**The task:**
Repeat the listing exactly, minus the pictures.

**Raw data:**
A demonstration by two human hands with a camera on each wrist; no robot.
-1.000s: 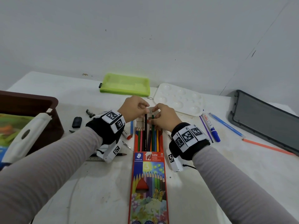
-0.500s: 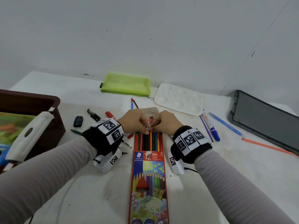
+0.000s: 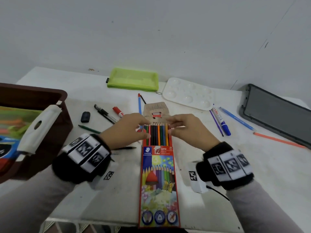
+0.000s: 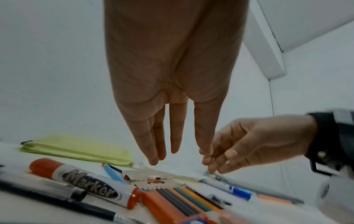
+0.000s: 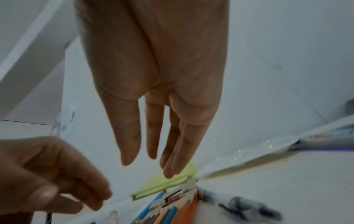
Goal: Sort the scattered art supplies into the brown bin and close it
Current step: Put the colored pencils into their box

**Worked solution:**
A demonstration by two human hands with a camera on each wrist; no robot.
-1.000s: 
-0.500s: 
+0.000s: 
+0.000s: 
+0.000s: 
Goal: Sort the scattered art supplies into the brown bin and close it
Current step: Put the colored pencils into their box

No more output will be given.